Dans West Fantasy, l’Ouest n’a rien de sage : on y croise un nain chasseur de primes, un croque-mort, des orcs, des elfes et toute une faune de hors-la-loi lancés dans des histoires de vengeance, de survie et d’argent sale. Le décor sent la poussière, le saloon et la poudre, mais le bestiaire vient clairement de la fantasy. Le principe est simple et accroche tout de suite : prendre les codes du western et les tordre avec des gueules et des créatures qu’on attend d’habitude ailleurs.

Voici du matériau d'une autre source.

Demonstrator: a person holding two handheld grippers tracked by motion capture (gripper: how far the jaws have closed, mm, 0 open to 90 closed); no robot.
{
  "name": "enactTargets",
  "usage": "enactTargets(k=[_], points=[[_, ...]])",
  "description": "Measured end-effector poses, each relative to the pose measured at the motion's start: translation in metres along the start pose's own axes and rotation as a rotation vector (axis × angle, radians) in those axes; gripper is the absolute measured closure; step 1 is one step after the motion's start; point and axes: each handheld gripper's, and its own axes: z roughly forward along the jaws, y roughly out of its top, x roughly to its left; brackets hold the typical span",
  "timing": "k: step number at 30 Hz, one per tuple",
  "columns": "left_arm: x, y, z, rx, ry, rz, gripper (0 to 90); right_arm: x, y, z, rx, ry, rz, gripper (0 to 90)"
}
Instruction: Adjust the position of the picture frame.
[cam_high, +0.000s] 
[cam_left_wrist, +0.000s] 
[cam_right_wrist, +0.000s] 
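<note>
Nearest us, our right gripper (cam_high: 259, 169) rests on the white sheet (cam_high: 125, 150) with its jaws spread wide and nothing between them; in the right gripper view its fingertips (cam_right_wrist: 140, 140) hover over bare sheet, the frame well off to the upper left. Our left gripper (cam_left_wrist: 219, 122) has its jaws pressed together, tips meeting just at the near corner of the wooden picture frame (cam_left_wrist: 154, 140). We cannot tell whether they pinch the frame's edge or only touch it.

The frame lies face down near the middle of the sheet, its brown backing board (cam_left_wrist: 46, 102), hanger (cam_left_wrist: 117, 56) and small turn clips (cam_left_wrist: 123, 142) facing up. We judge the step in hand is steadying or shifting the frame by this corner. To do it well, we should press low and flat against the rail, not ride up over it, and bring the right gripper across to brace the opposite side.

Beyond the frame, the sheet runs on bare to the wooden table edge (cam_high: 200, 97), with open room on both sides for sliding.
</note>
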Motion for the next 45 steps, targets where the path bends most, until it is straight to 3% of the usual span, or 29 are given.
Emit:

L’univers est porté par Jean-Luc Istin, scénariste très associé aux grandes franchises de fantasy franco-belges comme Les Terres d’Arran ou Conquêtes. La série démarre en 2024 chez Oxymore, avec un premier tome dessiné par Bertrand Benoît, puis enchaîne vite avec d’autres albums confiés à plusieurs équipes, parmi lesquelles Marco Itri, Jean-Paul Bordier, Simone Buonfantino, Nicolas Demare ou Alessio Moroni. Ce lancement en albums directement chez Oxymore donne à West Fantasy un fonctionnement choral, plus proche d’un univers partagé que d’un simple récit à héros unique.
À ce jour, la série a publié plusieurs albums entre 2024 et 2026, avec un second cycle déjà engagé. On est donc face à une création récente, encore en train de construire son paysage plutôt qu’à un classique installé par le temps ou les prix. Côté collection, les premières éditions Oxymore sont en grand format, souvent signalées avec vernis sélectif, et le tome 1 se repère aussi à son cahier final de 6 pages, Making of. Naissance d’un univers et de ses personnages principaux. Pour entrer dedans, le plus simple reste de commencer par le tome 1, puis de suivre les cycles dans l’ordre.